Após o incêndio iniciado no bairro arménio no dia 13 de setembro, numerosas testemunhas afirmam ter visto soldados turcos a atearam fogos, incendiando barris de petróleo e percorrendo casa a casa, com tochas na mão.

Quando o fogo se extingue, no final de setembro, pelo menos 100.000 cristãos estão mortos e 160.000 concentrados no cais da cidade, despojados de tudo e vigiados por soldados turcos.

O êxodo será penoso e violento. Das ruínas de Esmirna surge a nova cidade de Izmir, totalmente muçulmana, e uma nova nação turca quando Mustafa Kemal proclama a República da Turquia em 20 de outubro de 1923.

Menos de um ano após o incêndio, os aliados e a Turquia partilham os despojos com o tratado de Lausanne, firmado em 24 de julho de 1923. A Turquia garante o conjunto da Anatólia mas renuncia ao Médio Oriente, em benefício de britânicos e franceses que se apoderam da região.

O tratado também organiza a transferência de populações entre a Grécia e a Turquia. Entre 1922 e 1924, cerca de 1,5 milhões de “gregos do oriente”, também designados “microasiáticos”, onde se incluem arménios e assírios, refugiam-se na Grécia continental, e perto de 500.000 turcos fazem o percurso inverso, em particular a partir da Trácia ocidental grega.

Um dos principais bairros da capital grega Atenas, designado “Nova Esmirna”, será erguido por estes refugiados. Em termos diplomáticos, o tratado de Lausanne significará o fim da I Guerra Mundial.

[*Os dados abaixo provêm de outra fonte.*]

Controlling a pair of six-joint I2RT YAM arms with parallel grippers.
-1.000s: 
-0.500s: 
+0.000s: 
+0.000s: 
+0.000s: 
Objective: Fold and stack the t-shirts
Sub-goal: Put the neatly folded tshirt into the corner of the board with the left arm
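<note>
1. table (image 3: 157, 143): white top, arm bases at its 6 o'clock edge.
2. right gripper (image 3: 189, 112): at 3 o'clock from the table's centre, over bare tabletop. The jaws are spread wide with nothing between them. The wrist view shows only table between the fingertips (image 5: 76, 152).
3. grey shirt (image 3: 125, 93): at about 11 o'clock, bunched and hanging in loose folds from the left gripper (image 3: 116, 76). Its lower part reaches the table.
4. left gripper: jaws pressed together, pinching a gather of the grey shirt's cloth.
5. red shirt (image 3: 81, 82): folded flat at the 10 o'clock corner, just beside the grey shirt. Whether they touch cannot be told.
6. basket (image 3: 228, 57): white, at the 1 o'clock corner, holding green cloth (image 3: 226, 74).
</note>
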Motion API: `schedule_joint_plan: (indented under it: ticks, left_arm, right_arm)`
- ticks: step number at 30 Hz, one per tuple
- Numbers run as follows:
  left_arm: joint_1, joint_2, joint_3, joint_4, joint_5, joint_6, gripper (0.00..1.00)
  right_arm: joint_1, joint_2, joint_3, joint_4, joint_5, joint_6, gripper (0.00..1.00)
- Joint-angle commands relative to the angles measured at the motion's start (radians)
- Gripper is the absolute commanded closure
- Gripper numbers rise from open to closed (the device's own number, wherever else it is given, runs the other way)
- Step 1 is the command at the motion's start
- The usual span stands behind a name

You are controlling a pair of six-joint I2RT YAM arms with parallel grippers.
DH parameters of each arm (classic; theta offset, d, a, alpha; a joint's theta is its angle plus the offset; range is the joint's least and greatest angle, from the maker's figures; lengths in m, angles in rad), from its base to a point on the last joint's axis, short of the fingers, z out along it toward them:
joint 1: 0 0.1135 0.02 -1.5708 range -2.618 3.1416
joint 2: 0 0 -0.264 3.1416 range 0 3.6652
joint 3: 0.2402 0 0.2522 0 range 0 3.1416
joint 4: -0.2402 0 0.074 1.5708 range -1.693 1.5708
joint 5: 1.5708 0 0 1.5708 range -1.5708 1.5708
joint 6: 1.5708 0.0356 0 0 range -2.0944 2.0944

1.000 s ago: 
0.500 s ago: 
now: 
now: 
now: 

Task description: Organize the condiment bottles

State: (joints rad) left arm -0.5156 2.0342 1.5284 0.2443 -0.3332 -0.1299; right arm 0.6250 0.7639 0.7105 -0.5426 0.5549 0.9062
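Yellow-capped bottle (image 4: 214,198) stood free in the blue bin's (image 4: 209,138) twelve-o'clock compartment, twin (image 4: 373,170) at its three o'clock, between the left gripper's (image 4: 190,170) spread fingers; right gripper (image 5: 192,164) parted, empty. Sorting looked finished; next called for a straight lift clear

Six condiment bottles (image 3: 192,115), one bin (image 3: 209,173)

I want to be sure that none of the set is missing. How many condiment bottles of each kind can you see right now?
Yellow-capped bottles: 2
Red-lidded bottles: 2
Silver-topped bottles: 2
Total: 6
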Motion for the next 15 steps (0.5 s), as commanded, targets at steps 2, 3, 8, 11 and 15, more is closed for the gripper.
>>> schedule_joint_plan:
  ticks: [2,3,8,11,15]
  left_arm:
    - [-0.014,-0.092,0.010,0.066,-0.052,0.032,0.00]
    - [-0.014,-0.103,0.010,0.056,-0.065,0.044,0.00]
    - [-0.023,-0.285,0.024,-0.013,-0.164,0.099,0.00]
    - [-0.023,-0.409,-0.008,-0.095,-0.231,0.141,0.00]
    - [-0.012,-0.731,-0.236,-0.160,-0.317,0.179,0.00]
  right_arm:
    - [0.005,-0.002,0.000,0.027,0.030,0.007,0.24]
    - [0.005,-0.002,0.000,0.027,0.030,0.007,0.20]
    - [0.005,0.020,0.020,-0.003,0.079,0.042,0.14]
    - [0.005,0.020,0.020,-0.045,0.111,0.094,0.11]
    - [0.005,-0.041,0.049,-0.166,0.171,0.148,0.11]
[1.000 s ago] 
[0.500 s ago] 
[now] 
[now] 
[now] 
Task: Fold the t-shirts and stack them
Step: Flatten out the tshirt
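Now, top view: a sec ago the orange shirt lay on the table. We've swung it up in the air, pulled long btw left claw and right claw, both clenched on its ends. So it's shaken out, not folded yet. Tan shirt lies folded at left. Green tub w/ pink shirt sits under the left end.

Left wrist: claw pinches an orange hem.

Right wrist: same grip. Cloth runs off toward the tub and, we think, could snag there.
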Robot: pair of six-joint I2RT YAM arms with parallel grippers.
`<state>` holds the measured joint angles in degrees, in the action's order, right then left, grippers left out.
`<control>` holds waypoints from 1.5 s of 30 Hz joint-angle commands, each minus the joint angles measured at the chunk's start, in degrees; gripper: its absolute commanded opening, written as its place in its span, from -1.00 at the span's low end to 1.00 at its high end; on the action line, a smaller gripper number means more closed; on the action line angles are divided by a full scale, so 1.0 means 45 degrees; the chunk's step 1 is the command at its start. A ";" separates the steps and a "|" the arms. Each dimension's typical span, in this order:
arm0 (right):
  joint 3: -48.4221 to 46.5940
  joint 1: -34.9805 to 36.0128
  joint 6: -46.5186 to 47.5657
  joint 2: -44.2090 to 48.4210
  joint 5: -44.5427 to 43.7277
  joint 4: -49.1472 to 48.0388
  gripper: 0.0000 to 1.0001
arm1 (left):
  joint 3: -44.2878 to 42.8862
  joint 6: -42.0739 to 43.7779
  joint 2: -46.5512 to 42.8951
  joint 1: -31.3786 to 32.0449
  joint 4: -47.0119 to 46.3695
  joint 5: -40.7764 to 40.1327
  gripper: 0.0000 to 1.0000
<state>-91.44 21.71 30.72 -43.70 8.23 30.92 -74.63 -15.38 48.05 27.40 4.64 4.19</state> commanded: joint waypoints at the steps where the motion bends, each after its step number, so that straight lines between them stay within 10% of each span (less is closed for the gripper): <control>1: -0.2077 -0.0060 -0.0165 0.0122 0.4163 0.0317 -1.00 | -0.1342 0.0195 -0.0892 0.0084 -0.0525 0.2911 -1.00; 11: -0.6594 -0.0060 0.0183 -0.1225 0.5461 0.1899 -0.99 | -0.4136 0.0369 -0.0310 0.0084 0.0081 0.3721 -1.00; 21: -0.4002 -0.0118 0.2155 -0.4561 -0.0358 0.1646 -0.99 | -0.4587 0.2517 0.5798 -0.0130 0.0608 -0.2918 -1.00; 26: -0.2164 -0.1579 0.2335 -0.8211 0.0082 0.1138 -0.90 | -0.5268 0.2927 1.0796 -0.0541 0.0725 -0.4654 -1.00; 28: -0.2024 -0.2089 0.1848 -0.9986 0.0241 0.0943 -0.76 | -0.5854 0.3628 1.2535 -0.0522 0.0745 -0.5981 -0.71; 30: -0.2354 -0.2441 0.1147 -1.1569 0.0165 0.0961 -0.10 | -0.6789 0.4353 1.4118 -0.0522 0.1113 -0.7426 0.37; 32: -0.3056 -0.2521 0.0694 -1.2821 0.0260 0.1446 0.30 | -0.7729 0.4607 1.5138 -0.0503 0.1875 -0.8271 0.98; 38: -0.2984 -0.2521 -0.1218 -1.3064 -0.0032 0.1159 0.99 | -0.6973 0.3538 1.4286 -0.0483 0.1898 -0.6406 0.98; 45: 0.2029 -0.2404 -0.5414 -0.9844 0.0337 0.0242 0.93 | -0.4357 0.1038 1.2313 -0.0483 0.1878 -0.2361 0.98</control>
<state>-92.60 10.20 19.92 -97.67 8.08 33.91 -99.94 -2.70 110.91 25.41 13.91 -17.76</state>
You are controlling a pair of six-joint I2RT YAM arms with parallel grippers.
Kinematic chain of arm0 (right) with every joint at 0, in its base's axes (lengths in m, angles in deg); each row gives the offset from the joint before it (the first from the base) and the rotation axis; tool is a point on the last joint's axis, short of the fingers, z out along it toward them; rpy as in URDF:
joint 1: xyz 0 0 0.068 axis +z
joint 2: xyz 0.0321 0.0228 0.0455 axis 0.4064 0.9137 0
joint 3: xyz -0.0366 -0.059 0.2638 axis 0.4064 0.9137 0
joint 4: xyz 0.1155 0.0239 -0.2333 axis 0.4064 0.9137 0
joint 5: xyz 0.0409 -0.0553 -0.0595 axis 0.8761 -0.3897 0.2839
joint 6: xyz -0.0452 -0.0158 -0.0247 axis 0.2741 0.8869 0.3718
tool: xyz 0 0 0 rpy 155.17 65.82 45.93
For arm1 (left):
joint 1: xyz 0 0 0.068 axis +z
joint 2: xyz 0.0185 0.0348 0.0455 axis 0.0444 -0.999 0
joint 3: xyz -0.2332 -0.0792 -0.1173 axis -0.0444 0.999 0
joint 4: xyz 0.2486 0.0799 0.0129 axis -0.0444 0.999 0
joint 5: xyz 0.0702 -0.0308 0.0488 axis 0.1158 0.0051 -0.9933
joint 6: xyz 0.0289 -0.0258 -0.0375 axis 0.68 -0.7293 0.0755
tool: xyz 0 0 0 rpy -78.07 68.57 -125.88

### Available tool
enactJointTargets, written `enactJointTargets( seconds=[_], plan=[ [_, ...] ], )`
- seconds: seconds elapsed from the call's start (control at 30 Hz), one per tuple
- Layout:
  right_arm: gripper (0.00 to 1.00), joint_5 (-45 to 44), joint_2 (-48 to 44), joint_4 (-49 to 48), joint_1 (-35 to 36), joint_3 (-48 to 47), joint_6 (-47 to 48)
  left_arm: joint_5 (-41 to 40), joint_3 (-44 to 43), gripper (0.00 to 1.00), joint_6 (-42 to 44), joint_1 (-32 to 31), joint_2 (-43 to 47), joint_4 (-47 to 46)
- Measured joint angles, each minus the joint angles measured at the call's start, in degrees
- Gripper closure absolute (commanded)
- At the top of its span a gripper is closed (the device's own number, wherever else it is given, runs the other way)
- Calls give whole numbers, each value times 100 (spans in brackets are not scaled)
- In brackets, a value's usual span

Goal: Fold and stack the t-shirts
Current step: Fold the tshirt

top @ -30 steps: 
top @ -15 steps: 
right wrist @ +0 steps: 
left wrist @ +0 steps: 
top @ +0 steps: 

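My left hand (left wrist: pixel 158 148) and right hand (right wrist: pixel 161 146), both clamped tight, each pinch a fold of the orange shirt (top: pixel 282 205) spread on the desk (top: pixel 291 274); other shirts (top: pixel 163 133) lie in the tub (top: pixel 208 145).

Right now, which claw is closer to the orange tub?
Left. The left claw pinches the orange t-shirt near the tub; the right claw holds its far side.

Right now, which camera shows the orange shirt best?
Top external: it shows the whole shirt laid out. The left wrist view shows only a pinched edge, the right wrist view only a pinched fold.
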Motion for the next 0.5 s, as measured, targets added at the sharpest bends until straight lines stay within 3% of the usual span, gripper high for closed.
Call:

No momento em que a Grécia se prepara para as comemorações dos 100 anos do incêndio, as declarações inflamadas do Presidente turco confirmam a quase total rutura do diálogo entre os dois países vizinhos, ambos membros da NATO, e que agora trocam acusações sobre a crescente militarização das ilhas gregas do mar Egeu junto às costas turcas, e que Ancara insiste em reclamar.

“A vossa ocupação das ilhas [do mar Egeu] não nos vincula. No momento próprio, faremos o necessário. Podemos chegar subitamente durante a noite”, referiu ainda Erdogan no seu discurso de Samsun. Acusou ainda o primeiro-ministro grego, Kyriakos Mitsotakis, de promover uma campanha contra a venda de armas norte-americanas a Ancara.

As declarações de Erdogan estão associadas aos decisivos desafios eleitorais que vão decorrer nos dois países em 2023. A Turquia confronta-se com uma crise económica sem precedentes, com uma inflação galopante e forte desvalorização da lira turca.

Em simultâneo, Mitsotakis está numa posição frágil após a revelação de um vasto escândalo de escutas de membros da oposição e jornalistas, e tem acusado Ancara de incentivar os migrantes que se encontram na Turquia a atravessarem o rio Evros para pressionar a Grécia. O ministério das Migrações grego disse que desde o início de 2022 já foi bloqueada a entrada de mais de 150.000 migrantes junto às suas fronteiras terrestres e marítimas.

Neste cenário de forte tensão, as celebrações do “Incêndio de Esmirna”, para Atenas o início da “Grande Catástrofe” e para Ancara a sobrevivência e afirmação da “nova Turquia”, são o pretexto para acentuar um longo e irresolúvel diferendo.